Será difícil para o futuro presidente da Câmara chegar a um acordo sobre os gastos federais com os republicanos da Casa. Gaetz e seus aliados estão pressionando por grande cortes nas despesas. Já os republicanos mais centristas os parlamentares dedicados ao tema da defesa estão buscando financiar as suas prioridades legislativas.

O Senado controlado pelos democratas acabará por ter de aprovar o seu próprio pacote de despesas governamentais e é pouco provável que engula um projeto de lei apoiado pela Câmara, controlada pelos republicanos.

Sendo improvável um acordo, as probabilidades de paralisação — talvez prolongada até ao final do ano — aumentam consideravelmente.

Os EUA sobreviveram a várias paralisações governamentais iminentes nas últimas décadas, e os efeitos já são conhecidos: os funcionários públicos e os empreiteiros serão os que mais sofrerão, uma vez que os seus contracheques serão atrasados ou, em alguns casos, seus contratos serão cancelados.

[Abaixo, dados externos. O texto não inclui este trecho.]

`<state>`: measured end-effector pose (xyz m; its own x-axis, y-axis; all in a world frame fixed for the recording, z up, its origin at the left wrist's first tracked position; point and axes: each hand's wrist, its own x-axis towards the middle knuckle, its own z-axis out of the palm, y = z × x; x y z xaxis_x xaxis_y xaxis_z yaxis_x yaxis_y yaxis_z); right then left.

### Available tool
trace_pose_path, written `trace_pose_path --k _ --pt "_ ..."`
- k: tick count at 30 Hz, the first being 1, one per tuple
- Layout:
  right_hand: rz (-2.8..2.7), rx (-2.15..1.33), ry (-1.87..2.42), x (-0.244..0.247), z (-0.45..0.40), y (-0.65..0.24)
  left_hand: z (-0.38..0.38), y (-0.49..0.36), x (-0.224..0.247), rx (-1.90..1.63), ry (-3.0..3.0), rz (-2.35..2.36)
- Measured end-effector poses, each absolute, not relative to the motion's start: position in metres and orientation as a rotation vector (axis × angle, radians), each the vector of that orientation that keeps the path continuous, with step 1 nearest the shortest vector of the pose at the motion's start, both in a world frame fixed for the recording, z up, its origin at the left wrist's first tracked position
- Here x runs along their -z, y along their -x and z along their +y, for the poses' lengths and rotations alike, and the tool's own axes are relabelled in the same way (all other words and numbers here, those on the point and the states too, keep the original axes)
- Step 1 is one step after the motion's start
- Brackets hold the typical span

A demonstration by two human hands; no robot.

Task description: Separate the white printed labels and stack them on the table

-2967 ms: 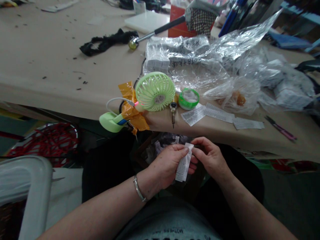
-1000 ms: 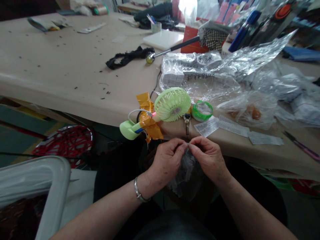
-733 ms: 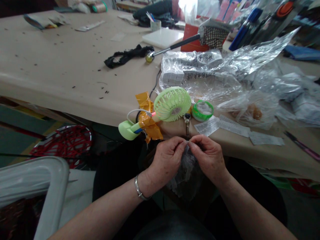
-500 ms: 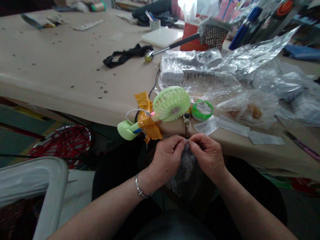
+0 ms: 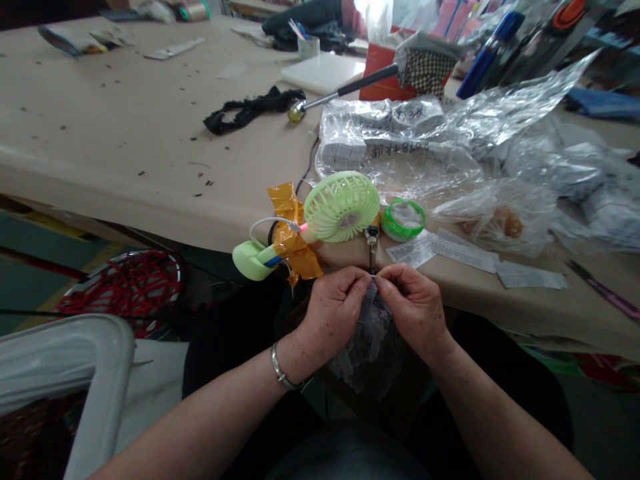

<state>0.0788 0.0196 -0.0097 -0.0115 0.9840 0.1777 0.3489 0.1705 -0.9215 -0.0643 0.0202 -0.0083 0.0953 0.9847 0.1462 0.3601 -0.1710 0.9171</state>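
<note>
My left hand point(image 5: 336, 303) and my right hand point(image 5: 411, 301) meet in front of the table edge, both closed in a fingertip pinch. A thin white strip point(image 5: 373, 276) shows between the fingertips; most of it is hidden. Just beyond them, a slim metal rod point(image 5: 373, 257) with a dark fitting at its far end points from the table edge toward my fingers. Below and between my hands hangs a bunch of whitish, see-through printed strips point(image 5: 367, 340), its upper end partly covered by my fingers.
A green fan point(image 5: 343, 207) is held by orange tape point(image 5: 295, 250) at the table edge. Right of it stand a small green tub point(image 5: 404, 220), printed paper strips point(image 5: 465, 255), plastic bags point(image 5: 500, 160) and scissors point(image 5: 605, 292). A white crate point(image 5: 120, 360) stands at lower left.
Both hands are still pinched together at the rod's end. My fingertips have shifted very slightly, and the thin white strip between them shows a little more clearly.
</note>
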Motion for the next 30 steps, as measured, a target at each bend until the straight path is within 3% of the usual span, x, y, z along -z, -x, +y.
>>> trace_pose_path --k 10,17,19,25,30 --pt "-1.631 -0.863 1.332 0.009 -0.007 -0.095 0.0 0.07 0.006 -0.97 -1.577 1.315" --pt "-2.07 0.138 1.325 0.001 0.009 -0.135 0.0 0.074 0.039 -0.872 -1.568 1.371" --pt "-2.161 0.288 1.394 0.004 0.018 -0.14 0.0 0.073 0.043 -0.842 -1.565 1.43" --pt "-2.111 0.227 1.256 0.018 0.024 -0.151 -0.005 0.063 0.037 -0.801 -1.386 1.348" --pt "-1.975 0.057 1.128 0.011 0.011 -0.152 -0.002 0.037 0.015 -0.765 -0.797 1.046"
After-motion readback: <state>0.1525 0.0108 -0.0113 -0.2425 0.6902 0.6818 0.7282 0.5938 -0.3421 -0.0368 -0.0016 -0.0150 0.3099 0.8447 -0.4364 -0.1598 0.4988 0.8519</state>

Alguns programas governamentais para a pobreza podem sofrer, enquanto órgãos e serviços podem ser fechados.

Tudo isto terá repercussões econômicas que poderão empurrar os EUA para a recessão — e isso, claro, teria consequências para a economia global.

A atual crise no Congresso também poderá continuar a minar a confiança da população nos governos, o que as pesquisas já mostram estar perto de patamares mínimos históricos.

Embora os democratas tenham assistido ao drama da destituição de McCarthy na terça-feira com uma mistura de espanto e diversão, é difícil prever o resultado final desta crise.

Faltando apenas um ano para as eleições para a Casa Branca e para o Congresso, um eleitorado irritado e frustrado pode ser uma má notícia para os políticos de todos os espectros.